Of this Rs 17 lakh crore, 85 per cent is in Rs 100, Rs 500 and Rs 1,000 notes. “I would estimate that at Rs eight lakh crore of the Rs 17 lakh crore – around 50 per cent – is black money,” he said.

“The government should look at demonetising Rs 1,000 notes and come out with a scheme now to say that anybody with Rs 1,000 notes should deposit them into banks regulated by RBI (and not cooperative banks) with PAN and Aadhaar numbers,” said Mr Pai, former CFO of Infosys.

He said the government must abolish capital gains tax on the sale of property, if held for more than three years.

“Black money report released in Parliament says that 40 per cent of all black money generation happens in real estate. One major factor is capital gains tax. If capital gains tax is abolished, the seller will demand full cheque payment because he does not have to pay tax and the entire sector will be reformed in three years,” Mr Pai said.

According to him, India has $1 trillion (Rs 70 lakh crore) of gold. “Total gold value of India at 25,000 tonnes is Rs 70 lakh crore”. India imports 750-1000 tonnes of gold every year.

“The government should have a scheme to say if anybody has got gold on their balance-sheet declared for wealth tax or otherwise and hold it for three years and sell, there will be no capital gains tax. This will make more and more people look at gold as an investment rather than gold as an asset to hold black money because if it’s made tax-free it will be like stock, it will drive black money out of circulation.”

In such a scenario, imports would come down because there would be large local sales. Out of 25,000 tonnes, even if three per cent is sold locally, it would be 750 tonnes, noted Mr Pai, also member of the board of directors of NSE.

“These reforms – de-monetising Rs 1000 notes, abolition of capital gains tax on property and abolition of capital gains on gold sales by people who hold it- will reduce black money in the next five years by 40 to 50 per cent,” he said.

“Because we need policy changes to tackle this problem and unless policy changes come, things will not improve. The lowering of tax to 30 per cent from 45 per cent has greatly improved compliance and reduced black money in the economy. But now black money is in real estate and gold, and these areas need to be tackled now,” Mr Pai said.
He noted that the government has got enormous data through central excise, new GST, income tax, and the banking system.

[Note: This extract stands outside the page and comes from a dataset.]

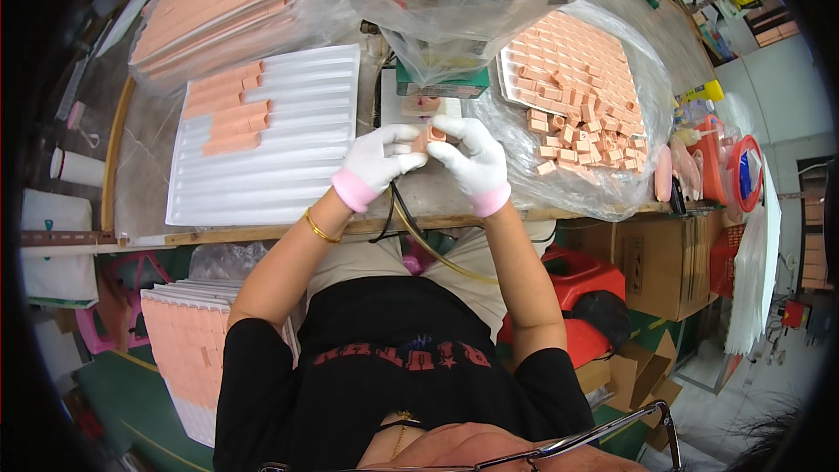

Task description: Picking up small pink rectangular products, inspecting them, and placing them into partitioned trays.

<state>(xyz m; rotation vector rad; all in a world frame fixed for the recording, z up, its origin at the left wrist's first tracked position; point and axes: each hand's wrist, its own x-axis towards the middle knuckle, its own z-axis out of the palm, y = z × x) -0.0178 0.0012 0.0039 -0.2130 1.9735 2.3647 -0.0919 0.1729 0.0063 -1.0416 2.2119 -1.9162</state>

“If they collate all this data, they can find out where black money is generated, where black money is stored, and where black money can be tackled.”

The government should set up a high-quality revenue analytics unit, to look at Big data, apply artificial intelligence and machine-learning, create integrated data bases and totally crack the flow of money like the US does. “Catch these people and put them in jail,” Mr Pai said.

“Because we need data analytics to find out sources of black money. The government should have a trained group of people to prosecute these people.”

“Today, if you do a raid, they go to court and take a stay and for 20 years nothing will happen. It’s a broken system. So, we need trained people to prosecute using these data and we need special courts with simple process to try them and put them in jail. This is required to reduce black money in the economy,” he said.

A very strong leadership is needed, because the success of the scheme has shown that strong leadership from the prime minister, the finance minister and the revenue secretary has really
worked, he said.

Mr Pai said the disclosed undeclared assets of Rs 65,250 crore is a “very pleasant” surprise as not many people thought it will be successful primarily because 45 per cent tax rate was high.

“It is very obvious that Prime Minister Narendra Modi’s relentless focus on execution of policies is paying off. He has put pressure on the system to perform and the system has performed.”

Calling for transparency in political funding, Mr Pai said the substantial amount of donations received by parties is by cash without any receipts being given, indicating that most of this is all black money.

“We need a reform to say as in the UK, all money received by political parties should have the name of the person, PAN number, or Aadhaar number. Now, 100 crore people have Aadhaar number. Now there is no excuse for not mentioning Aadhaar number for any receipt by an political party,” he said.